PRISM - Partitioning Residue Identity in Somatic Maturation

PRISM is an antibody language model that jointly predicts amino acid identity and germline/non-germline (GL/NGL) position classification, enabling developability-aware antibody sequence modeling.

Paper: Explicit representation of germline and non-germline residues improves antibody language modeling

Quick Start

pip install prism-antibody

Inference

import prism

# Auto-downloads from HF Hub (cached after first use)
model = prism.pretrained("RomeroLab-Duke/prism-antibody")

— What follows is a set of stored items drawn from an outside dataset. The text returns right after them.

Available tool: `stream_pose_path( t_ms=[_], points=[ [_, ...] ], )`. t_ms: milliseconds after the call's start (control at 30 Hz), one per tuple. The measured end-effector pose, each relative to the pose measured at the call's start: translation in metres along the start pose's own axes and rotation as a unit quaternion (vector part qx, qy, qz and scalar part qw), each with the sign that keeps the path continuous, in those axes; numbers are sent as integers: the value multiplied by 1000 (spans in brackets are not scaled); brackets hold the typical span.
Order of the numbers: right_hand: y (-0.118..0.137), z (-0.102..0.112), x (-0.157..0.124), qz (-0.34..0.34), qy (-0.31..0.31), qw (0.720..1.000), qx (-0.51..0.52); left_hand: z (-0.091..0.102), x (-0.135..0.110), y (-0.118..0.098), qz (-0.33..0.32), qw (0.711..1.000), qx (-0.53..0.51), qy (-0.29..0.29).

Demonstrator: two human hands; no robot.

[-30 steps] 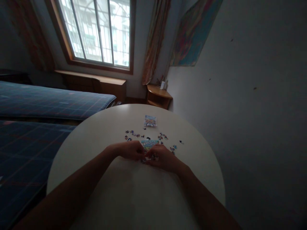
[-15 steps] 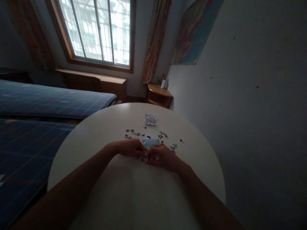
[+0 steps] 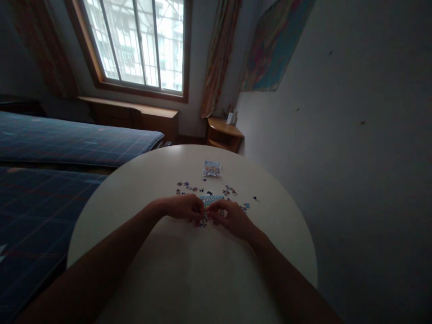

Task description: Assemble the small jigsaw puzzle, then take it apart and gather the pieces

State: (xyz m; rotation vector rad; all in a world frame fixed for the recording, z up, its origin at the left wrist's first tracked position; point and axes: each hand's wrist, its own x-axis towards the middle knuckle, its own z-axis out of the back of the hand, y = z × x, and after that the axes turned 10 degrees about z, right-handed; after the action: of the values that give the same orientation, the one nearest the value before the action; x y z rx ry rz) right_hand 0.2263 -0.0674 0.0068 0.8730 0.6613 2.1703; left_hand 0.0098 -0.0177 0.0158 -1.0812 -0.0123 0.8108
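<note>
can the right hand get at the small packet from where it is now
Probably yes: only low things, such as loose puzzle pieces, show on the table between the right hand and the packet.

Between the left forearm (image 3: pixel 114 252) and right forearm (image 3: pixel 286 265), the white round table (image 3: pixel 202 279) offers a broad lane at the lower centre of the frame. At mid-frame the left hand (image 3: pixel 185 208) and right hand (image 3: pixel 231 218) nearly meet, closing the direct way ahead. Beyond them, scattered puzzle pieces (image 3: pixel 186 184) and a packet (image 3: pixel 212 168) lie low, passable from above; open tabletop flanks them left and right.
</note>
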Motion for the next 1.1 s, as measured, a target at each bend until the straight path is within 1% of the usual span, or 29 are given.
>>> stream_pose_path(
  t_ms=[67,200,267,367,433,533,633,700,767,900,1100],
  points=[
    [1,0,1,-21,0,1000,19,0,1,0,-9,1000,-6,-19],
    [-1,-1,1,-31,-5,999,44,3,0,-2,-25,999,-10,-23],
    [-3,-2,1,-19,-9,1000,21,6,-2,-2,-20,999,11,-32],
    [-6,-7,1,23,-5,999,-28,10,-5,0,-7,995,72,-73],
    [-8,-11,2,40,9,998,-44,11,-6,2,7,987,123,-105],
    [-12,-16,3,41,18,997,-63,10,-6,7,24,968,199,-153],
    [-17,-19,5,36,16,997,-72,7,-6,10,-1,948,246,-200],
    [-19,-19,5,36,18,996,-79,4,-6,11,-16,940,261,-217],
    [-20,-20,6,38,22,996,-83,2,-6,12,-11,937,271,-219],
    [-18,-21,6,30,25,996,-85,-2,-2,13,16,938,283,-200],
    [-17,-23,7,33,17,996,-86,-5,2,16,17,937,286,-198]
  ],
)
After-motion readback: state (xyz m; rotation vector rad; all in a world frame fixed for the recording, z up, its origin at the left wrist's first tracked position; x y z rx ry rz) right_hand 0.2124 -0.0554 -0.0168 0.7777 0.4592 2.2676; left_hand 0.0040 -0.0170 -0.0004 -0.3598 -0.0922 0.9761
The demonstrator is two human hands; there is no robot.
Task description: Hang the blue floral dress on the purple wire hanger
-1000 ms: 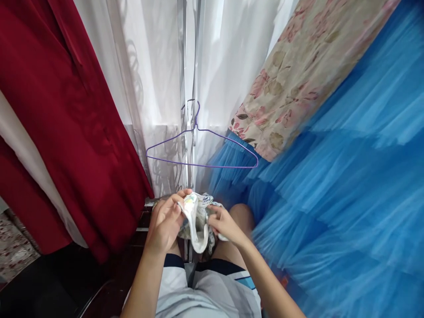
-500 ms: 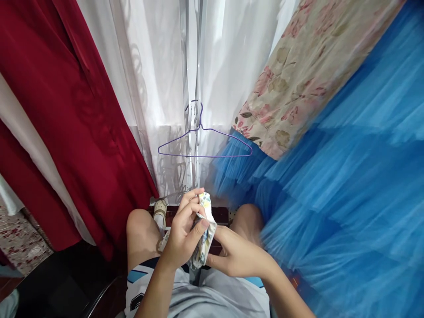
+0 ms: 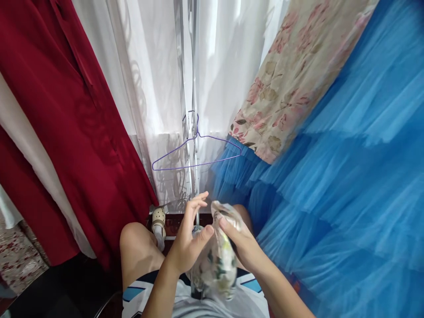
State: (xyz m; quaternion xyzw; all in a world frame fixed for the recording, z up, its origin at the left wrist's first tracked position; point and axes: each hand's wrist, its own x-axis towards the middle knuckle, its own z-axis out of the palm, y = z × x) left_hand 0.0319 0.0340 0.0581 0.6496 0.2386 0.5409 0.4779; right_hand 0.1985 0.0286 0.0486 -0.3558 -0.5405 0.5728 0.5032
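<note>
My right hand (image 3: pixel 243 240) grips a white floral cloth (image 3: pixel 222 260) with yellow and green patches, its thumb pressed on the upper edge. The lower part of this cloth dangles over my lap and is smeared by motion, so I cannot make out what kind of article it is. Just to the left of the cloth is my left hand (image 3: pixel 190 238), fingers stretched upward and thumb apart, holding nothing. Its thumb tip comes close to the cloth; whether it touches, I cannot tell. Beyond my hands a purple wire hanger (image 3: pixel 179 167) hangs tilted on a pale metal stand (image 3: pixel 194 181).
White curtains (image 3: pixel 221 66) form the backdrop. Long red fabric (image 3: pixel 96 145) hangs at left. At right are a floral-print fabric (image 3: pixel 274 101) and a layered blue tulle skirt (image 3: pixel 347 176). My foot in a cream clog (image 3: pixel 158 218) is on the floor.
My left hand has let go of the cloth and opened. My right hand has moved up and right with it, and the cloth now hangs more spread out. The hanger has tilted.
</note>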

# Extract germline log-probabilities [L, 20]
gl = model.extract_GL_logit("EVQLVESGGGLVQPGGSLRLSCAASGFTFS...")

# Extract non-germline log-probabilities [L, 20]
ngl = model.extract_NGL_logit("EVQLVESGGGLVQPGGSLRLSCAASGFTFS...")

# Extract marginalized log-probabilities (logsumexp of GL + NGL) [L, 20]
marg = model.extract_marginalized_logit("EVQLVESGGGLVQPGGSLRLSCAASGFTFS...")

# Alpha gating values (GL/NGL mixture weights) [L]
alpha = model.extract_alpha("EVQLVESGGGLVQPGGSLRLSCAASGFTFS...")

# Mean-pooled embedding [H]
emb = model.extract_embedding("EVQLVESGGGLVQPGGSLRLSCAASGFTFS...")

# Perplexity (scalar)
ppl = model.perplexity("EVQLVESGGGLVQPGGSLRLSCAASGFTFS...")

# Score mutations (log-likelihood ratio)
score = model.score_mutations("EVQLVESGGGLVQ...", "EVQLVDSGGGLVQ...")

All methods accept a single string or a list of strings.

Finetuning on Your Data

import prism

model = prism.pretrained("RomeroLab-Duke/prism-antibody")

# Finetune on your antibody data (parquet, pickle, or csv)
best_ckpt = model.finetune(
    data_path="my_antibodies.parquet",
    output_dir="outputs/my_finetune",
    max_steps=5000,
    learning_rate=1e-4,
    batch_size=32,
)

# Model is updated in-place — use immediately
gl = model.extract_GL_logit("EVQLVESGGGLVQ...")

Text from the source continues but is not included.